EXERCISE —
How do the lines below between the ones holding "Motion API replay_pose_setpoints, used" and "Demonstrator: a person", inclusive, read? Give them again exactly, with no other lines.

DATA SEGMENT —
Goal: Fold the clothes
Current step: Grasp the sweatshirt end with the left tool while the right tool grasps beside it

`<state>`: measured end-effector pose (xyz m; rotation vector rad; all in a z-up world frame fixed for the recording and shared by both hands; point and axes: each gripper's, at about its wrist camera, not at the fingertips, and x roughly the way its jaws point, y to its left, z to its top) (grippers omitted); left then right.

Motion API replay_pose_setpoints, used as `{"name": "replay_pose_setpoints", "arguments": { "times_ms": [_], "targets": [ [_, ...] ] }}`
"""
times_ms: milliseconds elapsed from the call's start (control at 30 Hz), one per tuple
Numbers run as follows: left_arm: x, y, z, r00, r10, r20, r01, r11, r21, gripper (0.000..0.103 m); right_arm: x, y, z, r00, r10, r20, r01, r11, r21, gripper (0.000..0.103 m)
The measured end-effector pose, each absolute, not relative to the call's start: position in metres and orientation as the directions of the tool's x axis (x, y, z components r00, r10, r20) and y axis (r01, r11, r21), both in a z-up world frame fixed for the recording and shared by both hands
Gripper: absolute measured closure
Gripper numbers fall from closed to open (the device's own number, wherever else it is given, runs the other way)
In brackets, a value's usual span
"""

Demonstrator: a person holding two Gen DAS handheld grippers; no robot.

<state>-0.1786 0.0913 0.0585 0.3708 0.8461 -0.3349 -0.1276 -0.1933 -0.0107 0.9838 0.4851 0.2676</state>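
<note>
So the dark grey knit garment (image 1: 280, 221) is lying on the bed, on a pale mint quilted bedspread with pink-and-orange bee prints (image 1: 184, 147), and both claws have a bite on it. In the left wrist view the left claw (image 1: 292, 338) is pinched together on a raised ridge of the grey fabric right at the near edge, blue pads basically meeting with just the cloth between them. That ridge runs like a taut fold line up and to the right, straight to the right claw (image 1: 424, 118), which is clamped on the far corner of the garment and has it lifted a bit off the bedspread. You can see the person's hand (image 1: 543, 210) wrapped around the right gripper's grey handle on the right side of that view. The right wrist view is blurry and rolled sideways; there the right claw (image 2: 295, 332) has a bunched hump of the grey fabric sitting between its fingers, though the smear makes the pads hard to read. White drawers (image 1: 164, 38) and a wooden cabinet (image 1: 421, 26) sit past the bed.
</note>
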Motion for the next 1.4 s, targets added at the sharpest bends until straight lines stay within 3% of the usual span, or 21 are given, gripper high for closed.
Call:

TASK RESULT —
Motion API replay_pose_setpoints, used as `{"name": "replay_pose_setpoints", "arguments": { "times_ms": [_], "targets": [ [_, ...] ] }}`
"""
times_ms: milliseconds elapsed from the call's start (control at 30 Hz), one per tuple
Numbers run as follows: left_arm: x, y, z, r00, r10, r20, r01, r11, r21, gripper (0.000..0.103 m); right_arm: x, y, z, r00, r10, r20, r01, r11, r21, gripper (0.000..0.103 m)
The measured end-effector pose, each absolute, not relative to the call's start: position in metres and orientation as the directions of the tool's x axis (x, y, z components r00, r10, r20) and y axis (r01, r11, r21), both in a z-up world frame fixed for the recording and shared by both hands
Gripper: absolute measured closure
Gripper numbers fall from closed to open (the device's own number, wherever else it is given, runs the other way)
In brackets, a value's usual span
"""

Demonstrator: a person holding two Gen DAS handheld grippers; no robot.

The exercise has now been completed.